那若蘭的口氣比祥林嫂還幽怨,我和任詩雨對看了一眼,一起搖了搖頭。
我實在是想象不出師父到底是腦子搭錯了哪根弦,才會收這麼個死娘炮來做徒弟。
難道師父他……
貪圖那若蘭的美色?
我呸!
那若蘭翹著蘭花指,呆呆的出著神,嘴裡喃喃自語。
“那年人家才十六歲,無意中遇到了仙風道骨的師父,我一見傾心,就求師父他老人家收我為徒。哇,人家說什麼也沒想到,師父他老人家竟然答應了!他老人家說我天資聰穎,骨骼清奇,是個不可多得的風水奇才。他老人家沒看走眼,自打我拜師之後,無論他老人家教我什麼法術,我都能很快達到一流高手的水準。”
我一聲就笑了起來,“吹牛都不帶打草稿的,你要是那麼厲害,師父還不早讓你轉正了,你乾了三十多年還是個臨時工,肯定是笨的要死了,師父看不上你,又不好意思把你逐出師門,這才一直都讓你當個掛名弟子。”
“哼,你不信?”
那若蘭說著話眼神一冷,我根本就沒看見他有任何動作,突然一股淩厲無比的陰寒之氣毫無征兆的在整個屋子裡彌漫開來,把我和任詩雨死死的籠罩了起來。
我大吃一驚,條件反射一樣的跳了起來把任詩雨護在身後,隨後斷喝一聲,丹田裡氣息翻湧,純黑色的鳳鳥仰天發出了一聲尖利的鳴叫。
“忽!”
那道陰寒之氣一發即收,我突然感覺身上一輕,屋子裡的威壓瞬間就消失不見了。
那若蘭雲淡風輕的端起了茶碗啜了一口,我確認他對我和任詩雨真的沒有惡意,這才慢慢的收回了法力,背脊上全都是淋漓的冷汗。
沒錯,那若蘭說的話……
都是真的。
這股寒氣確實是無比熟悉,從師父開始教我風水術到現在,這股氣息已經整整伴隨了我十八年。

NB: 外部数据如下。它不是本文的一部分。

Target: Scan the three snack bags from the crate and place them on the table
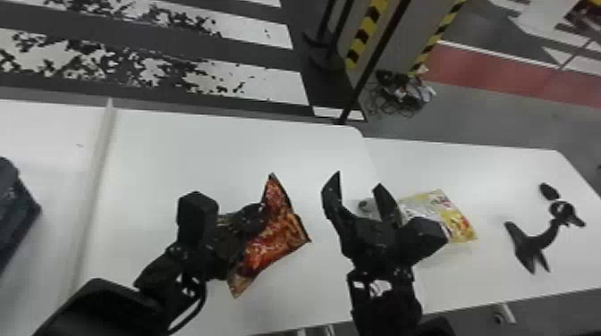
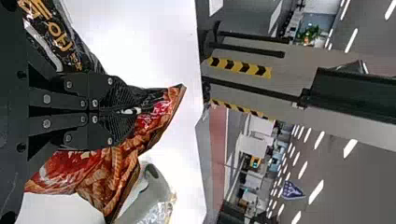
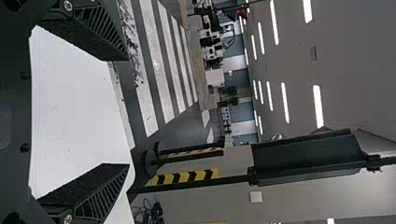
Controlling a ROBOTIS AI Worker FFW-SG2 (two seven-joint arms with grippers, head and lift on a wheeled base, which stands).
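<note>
Left gripper point(image 1: 258, 213): jaws narrow, drawn together with the red bag point(image 1: 275, 241) pinched between them. In the left wrist view the bag is seen spread to both sides of the jaws and past their tips, its film creased. In the head view it is held over the table point(image 1: 179, 143), tilted, with one pointed corner directed away from the robot.

Right gripper point(image 1: 359, 178): jaws wide, nothing held between them. It is positioned over the table, to the right of the red bag and apart from it.

The yellow bag point(image 1: 451, 216) is seen to the right of the right gripper, on the adjoining table point(image 1: 492, 165); its near left part is covered by that gripper. A grey object point(image 1: 366, 205) is partly hidden behind the right gripper's fingers; in the left wrist view it is seen near the yellow bag, both being cut off by the frame. Part of the red bag is hidden by the left gripper. Black objects point(image 1: 534, 243) are seen farther right on the adjoining table; their nature cannot be told.

A dark blue object point(image 1: 15, 214), possibly the crate, is cut off at the head view's left edge; its contents cannot be made out.
</note>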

我敢確定,那若蘭確實和我師出同門,他就是師父的弟子,是我如假包換的師兄。
而且那若蘭說他是個不可多得的風水奇才,這也不是在吹牛,他確實是真的很厲害。
他僅僅是坐在原地一動沒動的釋放出了神識,我就感覺到了如此強大的威壓,看來他的功力……
不敢說比師父更厲害,但和我相比的話,我甘拜下風。
“信了沒?”
那若蘭放下了茶碗,看著我的眼神似笑非笑,我趕緊整了整衣襟,把右手橫在胸前,拇指抵住食指的第一個骨節朝他鞠躬。
“青烏堪輿門下弟子陶多餘拜見那師兄!”
那若蘭很激動的從床榻上跳下來,笑靨如花的給我回了個禮。
“哎,真乖。快坐下,都是自家人,咱不這麼客氣了。”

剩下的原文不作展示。